**EXERCISE REQUIREMENTS**
Once the line containing "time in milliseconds" is reached in the listing below, reproduce it and all later lines through the final one exactly, but omit any pictures.

**RECORDED DATA**
◆ ◆ ◆ ◆ ◆
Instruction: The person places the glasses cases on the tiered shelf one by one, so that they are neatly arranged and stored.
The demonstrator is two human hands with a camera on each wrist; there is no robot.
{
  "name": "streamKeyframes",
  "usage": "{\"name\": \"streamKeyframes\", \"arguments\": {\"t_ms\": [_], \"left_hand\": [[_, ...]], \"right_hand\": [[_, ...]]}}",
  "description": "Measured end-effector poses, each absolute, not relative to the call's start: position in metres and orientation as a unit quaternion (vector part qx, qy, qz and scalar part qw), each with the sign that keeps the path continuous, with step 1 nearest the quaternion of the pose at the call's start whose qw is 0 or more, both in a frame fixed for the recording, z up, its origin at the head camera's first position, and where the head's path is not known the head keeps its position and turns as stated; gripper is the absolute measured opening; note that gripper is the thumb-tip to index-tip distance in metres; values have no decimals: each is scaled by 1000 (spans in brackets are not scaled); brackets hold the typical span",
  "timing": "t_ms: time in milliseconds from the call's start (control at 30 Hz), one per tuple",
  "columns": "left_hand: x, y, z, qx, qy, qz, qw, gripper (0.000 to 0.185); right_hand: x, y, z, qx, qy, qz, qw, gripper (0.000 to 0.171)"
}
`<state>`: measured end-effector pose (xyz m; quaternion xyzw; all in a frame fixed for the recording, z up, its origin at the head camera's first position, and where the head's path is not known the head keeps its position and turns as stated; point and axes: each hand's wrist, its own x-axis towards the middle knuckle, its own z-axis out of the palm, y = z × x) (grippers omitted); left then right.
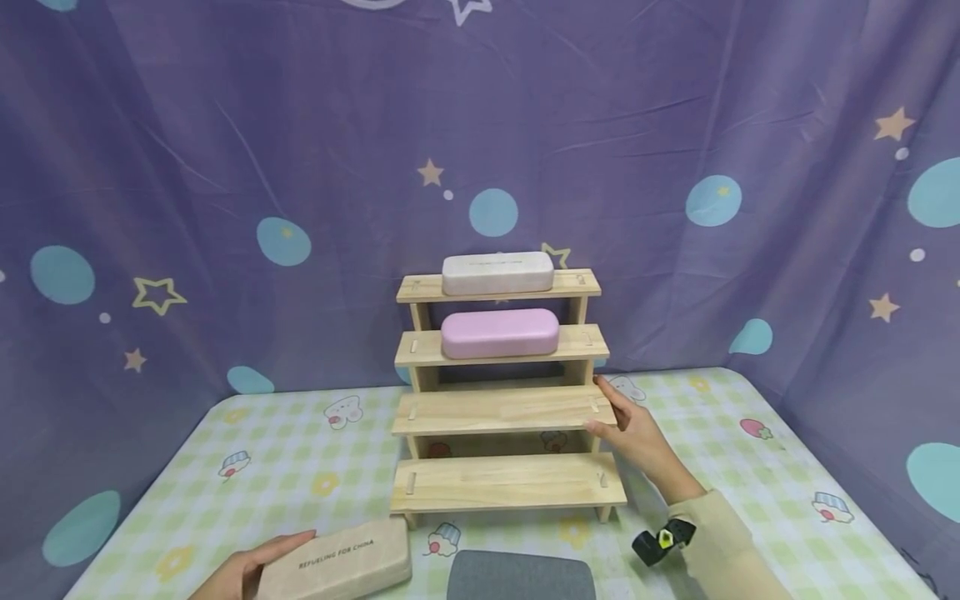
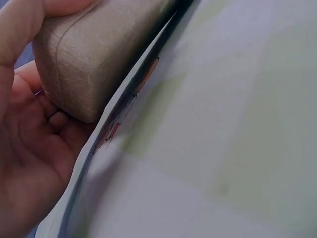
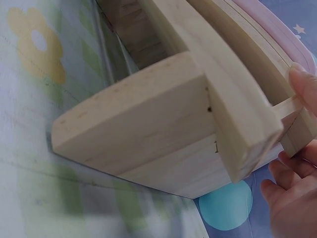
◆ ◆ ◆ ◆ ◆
**WRITTEN ANSWER**
  "timing": "t_ms: time in milliseconds from the call's start (control at 30 Hz), one per tuple",
  "columns": "left_hand: x, y, z, qx, qy, qz, qw, gripper (0.000 to 0.185); right_hand: x, y, z, qx, qy, qz, qw, gripper (0.000 to 0.171)"
}
`<state>`: measured end-effector pose (xyz m; quaternion xyzw; all in a frame fixed for the recording, z up, its origin at the head camera's first position, and where the head's path is not known the head keeps its position and turns as stated; point and axes: each hand's wrist, its own x-axis towards the middle knuckle, its own z-axis out of the palm, y = z × x) (grippers omitted); left then right.

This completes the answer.